§ **Task details**: Your task is to retype the listing word for word.

§ **Data section**:
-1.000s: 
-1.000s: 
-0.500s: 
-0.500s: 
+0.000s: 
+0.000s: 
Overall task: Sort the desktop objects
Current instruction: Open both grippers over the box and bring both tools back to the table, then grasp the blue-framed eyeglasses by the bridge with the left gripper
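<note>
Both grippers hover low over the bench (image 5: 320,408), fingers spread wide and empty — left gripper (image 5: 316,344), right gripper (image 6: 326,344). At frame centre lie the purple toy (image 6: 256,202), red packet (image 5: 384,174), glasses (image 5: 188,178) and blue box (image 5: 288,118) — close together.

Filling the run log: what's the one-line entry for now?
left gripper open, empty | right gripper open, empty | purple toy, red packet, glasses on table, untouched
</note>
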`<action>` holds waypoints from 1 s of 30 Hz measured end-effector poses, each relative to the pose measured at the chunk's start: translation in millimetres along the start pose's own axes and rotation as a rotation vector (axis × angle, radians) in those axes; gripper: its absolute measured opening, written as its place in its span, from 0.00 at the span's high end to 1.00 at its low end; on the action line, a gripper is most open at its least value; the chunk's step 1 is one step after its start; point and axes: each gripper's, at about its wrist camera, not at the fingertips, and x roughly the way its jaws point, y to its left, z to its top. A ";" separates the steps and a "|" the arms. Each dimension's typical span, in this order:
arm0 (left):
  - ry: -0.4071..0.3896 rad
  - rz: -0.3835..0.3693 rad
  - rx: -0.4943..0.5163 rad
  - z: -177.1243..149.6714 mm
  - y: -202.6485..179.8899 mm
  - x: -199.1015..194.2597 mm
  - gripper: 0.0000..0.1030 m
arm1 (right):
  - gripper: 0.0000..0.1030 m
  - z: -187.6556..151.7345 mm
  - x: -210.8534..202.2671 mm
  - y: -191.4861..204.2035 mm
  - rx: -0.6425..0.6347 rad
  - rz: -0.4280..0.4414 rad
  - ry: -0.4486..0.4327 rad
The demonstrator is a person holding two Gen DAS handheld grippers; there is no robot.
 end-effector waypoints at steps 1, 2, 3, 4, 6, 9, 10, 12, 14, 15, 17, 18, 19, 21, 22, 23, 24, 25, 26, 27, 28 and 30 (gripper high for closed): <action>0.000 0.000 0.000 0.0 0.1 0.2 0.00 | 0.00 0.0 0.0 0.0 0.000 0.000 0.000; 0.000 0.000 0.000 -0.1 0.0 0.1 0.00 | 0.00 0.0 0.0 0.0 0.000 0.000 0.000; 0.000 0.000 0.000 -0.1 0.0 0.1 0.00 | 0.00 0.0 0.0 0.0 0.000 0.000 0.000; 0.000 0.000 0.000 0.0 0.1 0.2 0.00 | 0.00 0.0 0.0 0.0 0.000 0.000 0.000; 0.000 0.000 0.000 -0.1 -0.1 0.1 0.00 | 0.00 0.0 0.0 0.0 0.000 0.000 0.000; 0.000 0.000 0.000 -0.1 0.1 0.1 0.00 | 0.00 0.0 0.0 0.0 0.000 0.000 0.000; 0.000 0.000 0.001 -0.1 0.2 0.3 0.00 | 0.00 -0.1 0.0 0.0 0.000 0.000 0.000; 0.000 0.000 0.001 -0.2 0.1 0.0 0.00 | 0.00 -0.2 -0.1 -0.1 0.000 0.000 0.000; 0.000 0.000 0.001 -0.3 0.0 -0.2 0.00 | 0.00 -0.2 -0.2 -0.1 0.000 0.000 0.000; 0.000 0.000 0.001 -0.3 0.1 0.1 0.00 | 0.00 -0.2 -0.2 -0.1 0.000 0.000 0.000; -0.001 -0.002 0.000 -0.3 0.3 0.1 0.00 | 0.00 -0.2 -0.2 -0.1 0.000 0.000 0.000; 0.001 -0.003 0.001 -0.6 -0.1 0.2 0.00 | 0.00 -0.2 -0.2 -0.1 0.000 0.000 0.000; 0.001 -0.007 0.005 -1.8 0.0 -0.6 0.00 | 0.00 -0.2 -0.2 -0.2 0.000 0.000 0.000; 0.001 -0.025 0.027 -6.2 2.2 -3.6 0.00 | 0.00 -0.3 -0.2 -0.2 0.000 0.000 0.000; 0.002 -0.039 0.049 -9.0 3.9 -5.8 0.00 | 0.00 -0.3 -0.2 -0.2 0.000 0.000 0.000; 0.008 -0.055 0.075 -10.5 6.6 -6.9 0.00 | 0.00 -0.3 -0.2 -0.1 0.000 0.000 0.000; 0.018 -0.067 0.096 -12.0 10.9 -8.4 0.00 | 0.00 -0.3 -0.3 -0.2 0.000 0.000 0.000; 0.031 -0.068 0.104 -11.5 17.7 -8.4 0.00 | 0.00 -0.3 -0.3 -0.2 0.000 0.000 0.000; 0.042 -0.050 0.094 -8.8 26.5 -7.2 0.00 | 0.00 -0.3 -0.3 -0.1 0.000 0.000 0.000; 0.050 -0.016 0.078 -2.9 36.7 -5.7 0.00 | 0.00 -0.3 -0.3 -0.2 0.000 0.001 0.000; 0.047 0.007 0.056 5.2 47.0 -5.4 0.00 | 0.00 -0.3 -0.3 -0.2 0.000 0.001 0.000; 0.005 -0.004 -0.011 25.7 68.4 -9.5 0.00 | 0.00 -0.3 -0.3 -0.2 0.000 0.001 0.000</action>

§ **Solved exercise**:
-1.000s: 
-1.000s: 
-0.500s: 
-0.500s: 
+0.000s: 
+0.000s: 
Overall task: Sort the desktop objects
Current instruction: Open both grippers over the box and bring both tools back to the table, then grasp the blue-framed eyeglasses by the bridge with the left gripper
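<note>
Both grippers hover low over the bench (image 5: 320,408), fingers spread wide and empty — left gripper (image 5: 316,344), right gripper (image 6: 326,344). At frame centre lie the purple toy (image 6: 256,202), red packet (image 5: 384,174), glasses (image 5: 188,178) and blue box (image 5: 288,118) — close together.

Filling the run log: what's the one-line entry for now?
left gripper open, empty | right gripper open, empty | purple toy, red packet, glasses on table, untouched
</note>
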`<action>` holds waypoints from 1 s of 30 Hz measured end-effector poses, each relative to the pose measured at the chunk's start: translation in millimetres along the start pose's own axes and rotation as a rotation vector (axis × angle, radians) in those axes; gripper: its absolute measured opening, written as its place in its span, from 0.00 at the span's high end to 1.00 at its low end; on the action line, a gripper is most open at its least value; the chunk's step 1 is one step after its start; point and axes: each gripper's, at about its wrist camera, not at the fingertips, and x roughly the way its jaws point, y to its left, z to its top. A ";" separates the steps and a "|" the arms. Each dimension's typical span, in this order:
arm0 (left):
  - ry: -0.4071..0.3896 rad
  - rz: -0.3835..0.3693 rad
  - rx: -0.4943..0.5163 rad
  - z: -177.1243..149.6714 mm
  - y: -202.6485..179.8899 mm
  - x: -199.1015..194.2597 mm
  - gripper: 0.0000..0.1030 m
arm1 (right):
  - gripper: 0.0000..0.1030 m
  - z: -187.6556..151.7345 mm
  - x: -210.8534..202.2671 mm
  - y: -191.4861..204.2035 mm
  - rx: -0.6425..0.6347 rad
  - rz: -0.4280..0.4414 rad
  - ry: -0.4486..0.4327 rad
The demonstrator is a person holding two Gen DAS handheld grippers; there is no robot.
 end-effector waypoints at steps 1, 2, 3, 4, 6, 9, 10, 12, 14, 15, 17, 18, 19, 21, 22, 23, 24, 25, 26, 27, 28 and 30 (gripper high for closed): <action>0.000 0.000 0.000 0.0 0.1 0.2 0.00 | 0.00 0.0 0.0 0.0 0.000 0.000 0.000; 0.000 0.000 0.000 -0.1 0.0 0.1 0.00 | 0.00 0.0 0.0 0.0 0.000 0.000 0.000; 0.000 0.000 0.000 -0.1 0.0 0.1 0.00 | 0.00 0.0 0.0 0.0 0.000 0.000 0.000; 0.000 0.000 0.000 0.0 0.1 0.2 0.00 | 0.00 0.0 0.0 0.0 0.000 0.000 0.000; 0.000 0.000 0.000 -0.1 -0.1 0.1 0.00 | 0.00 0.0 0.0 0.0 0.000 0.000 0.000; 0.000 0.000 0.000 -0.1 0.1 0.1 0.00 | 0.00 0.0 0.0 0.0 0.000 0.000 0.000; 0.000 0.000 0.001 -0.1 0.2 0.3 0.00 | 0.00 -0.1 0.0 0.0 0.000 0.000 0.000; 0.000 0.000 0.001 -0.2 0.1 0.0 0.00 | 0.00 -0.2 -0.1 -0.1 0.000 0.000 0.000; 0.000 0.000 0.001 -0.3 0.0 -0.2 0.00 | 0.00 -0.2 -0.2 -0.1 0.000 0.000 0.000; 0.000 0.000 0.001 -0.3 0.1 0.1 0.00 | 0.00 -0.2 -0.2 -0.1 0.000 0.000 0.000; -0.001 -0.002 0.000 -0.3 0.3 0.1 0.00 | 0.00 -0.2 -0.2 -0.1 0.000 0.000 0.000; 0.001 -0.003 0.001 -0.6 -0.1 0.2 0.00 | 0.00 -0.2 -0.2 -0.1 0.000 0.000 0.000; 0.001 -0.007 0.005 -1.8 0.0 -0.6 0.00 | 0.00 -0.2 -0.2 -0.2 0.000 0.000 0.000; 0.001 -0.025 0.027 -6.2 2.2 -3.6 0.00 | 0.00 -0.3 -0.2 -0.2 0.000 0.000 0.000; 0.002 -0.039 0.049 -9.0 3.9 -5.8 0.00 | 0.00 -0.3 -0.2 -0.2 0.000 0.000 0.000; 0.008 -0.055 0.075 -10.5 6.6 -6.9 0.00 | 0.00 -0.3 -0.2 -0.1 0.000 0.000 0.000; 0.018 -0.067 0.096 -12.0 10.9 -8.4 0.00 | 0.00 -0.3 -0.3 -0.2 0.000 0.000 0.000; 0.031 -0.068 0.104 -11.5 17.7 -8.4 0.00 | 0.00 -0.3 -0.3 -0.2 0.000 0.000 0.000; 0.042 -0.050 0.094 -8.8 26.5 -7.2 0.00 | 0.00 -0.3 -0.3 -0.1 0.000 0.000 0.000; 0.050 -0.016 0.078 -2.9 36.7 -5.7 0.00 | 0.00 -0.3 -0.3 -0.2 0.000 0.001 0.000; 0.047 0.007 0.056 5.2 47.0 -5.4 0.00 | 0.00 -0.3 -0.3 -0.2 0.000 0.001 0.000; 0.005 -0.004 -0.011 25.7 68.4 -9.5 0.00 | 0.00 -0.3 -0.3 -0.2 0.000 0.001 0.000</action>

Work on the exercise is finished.